PROBLEM STATEMENT - Read through the listing below and copy each line in which the word "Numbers" occurs.

┄┄┄┄┄┄

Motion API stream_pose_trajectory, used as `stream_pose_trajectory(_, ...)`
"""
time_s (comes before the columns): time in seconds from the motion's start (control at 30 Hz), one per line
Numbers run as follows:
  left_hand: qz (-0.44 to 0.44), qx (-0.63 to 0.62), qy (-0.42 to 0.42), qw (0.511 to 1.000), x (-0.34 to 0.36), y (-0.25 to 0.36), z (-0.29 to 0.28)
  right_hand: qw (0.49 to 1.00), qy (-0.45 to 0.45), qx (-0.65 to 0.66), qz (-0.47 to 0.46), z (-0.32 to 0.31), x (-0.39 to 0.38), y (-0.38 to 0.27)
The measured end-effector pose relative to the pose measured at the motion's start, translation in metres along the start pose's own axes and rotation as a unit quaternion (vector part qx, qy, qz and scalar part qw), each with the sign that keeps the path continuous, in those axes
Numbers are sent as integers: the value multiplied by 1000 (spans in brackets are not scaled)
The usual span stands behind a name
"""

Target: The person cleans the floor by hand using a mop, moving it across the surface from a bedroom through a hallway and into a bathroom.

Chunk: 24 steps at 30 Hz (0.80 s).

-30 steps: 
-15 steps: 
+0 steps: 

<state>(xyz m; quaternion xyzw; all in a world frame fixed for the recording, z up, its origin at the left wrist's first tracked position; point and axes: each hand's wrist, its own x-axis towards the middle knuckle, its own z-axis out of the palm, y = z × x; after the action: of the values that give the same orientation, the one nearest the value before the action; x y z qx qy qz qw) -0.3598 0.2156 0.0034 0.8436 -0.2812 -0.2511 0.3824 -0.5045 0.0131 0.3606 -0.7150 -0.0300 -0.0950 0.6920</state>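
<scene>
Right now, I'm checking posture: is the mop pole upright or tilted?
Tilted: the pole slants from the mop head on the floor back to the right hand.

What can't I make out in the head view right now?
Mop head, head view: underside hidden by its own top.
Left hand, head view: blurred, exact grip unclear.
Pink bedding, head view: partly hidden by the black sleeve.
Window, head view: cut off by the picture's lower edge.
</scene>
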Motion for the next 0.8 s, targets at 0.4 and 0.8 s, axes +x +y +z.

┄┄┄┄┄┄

OUTPUT OF THE TASK -
Numbers run as follows:
Numbers are sent as integers: the value multiplied by 1000 (spans in brackets are not scaled)

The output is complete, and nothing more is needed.